▶ [ACTION ITEM]:
Repeat the lines of the data exactly, from the first one through the one that contains "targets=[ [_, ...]".
################
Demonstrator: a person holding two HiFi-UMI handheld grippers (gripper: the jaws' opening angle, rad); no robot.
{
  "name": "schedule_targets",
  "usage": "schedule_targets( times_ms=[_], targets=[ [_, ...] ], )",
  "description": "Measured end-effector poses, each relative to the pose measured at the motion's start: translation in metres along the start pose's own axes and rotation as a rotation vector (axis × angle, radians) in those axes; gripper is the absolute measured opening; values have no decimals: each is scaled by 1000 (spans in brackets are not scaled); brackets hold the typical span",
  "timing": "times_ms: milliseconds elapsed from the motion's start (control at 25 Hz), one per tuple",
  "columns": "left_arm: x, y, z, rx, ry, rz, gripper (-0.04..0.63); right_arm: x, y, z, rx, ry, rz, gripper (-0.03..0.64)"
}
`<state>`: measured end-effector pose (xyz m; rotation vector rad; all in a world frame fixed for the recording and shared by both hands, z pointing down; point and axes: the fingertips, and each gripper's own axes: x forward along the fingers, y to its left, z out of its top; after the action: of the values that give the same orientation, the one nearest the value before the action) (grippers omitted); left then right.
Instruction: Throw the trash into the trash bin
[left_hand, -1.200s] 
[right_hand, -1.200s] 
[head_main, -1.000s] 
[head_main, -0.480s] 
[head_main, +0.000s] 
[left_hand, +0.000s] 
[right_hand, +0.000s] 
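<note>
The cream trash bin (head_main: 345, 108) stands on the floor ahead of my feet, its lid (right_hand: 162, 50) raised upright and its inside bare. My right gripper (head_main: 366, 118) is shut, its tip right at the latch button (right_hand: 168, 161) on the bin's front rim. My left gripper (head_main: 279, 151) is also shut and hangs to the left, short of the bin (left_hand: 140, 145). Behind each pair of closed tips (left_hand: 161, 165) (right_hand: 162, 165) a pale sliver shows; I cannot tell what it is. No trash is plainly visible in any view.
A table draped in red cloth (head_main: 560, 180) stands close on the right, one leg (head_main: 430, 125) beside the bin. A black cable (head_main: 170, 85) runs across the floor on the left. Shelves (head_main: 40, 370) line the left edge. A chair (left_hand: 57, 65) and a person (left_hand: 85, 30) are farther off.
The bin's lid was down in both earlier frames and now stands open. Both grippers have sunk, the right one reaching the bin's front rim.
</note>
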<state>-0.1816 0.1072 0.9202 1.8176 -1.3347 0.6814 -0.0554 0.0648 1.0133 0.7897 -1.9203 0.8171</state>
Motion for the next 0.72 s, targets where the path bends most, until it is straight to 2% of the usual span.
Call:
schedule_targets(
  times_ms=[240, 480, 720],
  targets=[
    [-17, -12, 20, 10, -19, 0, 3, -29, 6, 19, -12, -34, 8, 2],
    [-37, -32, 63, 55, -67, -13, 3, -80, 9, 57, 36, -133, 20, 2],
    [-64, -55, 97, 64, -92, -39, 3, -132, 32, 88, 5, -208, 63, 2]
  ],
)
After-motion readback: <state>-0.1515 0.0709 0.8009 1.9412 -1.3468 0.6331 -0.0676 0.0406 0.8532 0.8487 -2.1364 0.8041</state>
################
▶ [RESPONSE]:
Demonstrator: a person holding two HiFi-UMI handheld grippers (gripper: the jaws' opening angle, rad); no robot.
{
  "name": "schedule_targets",
  "usage": "schedule_targets( times_ms=[_], targets=[ [_, ...] ], )",

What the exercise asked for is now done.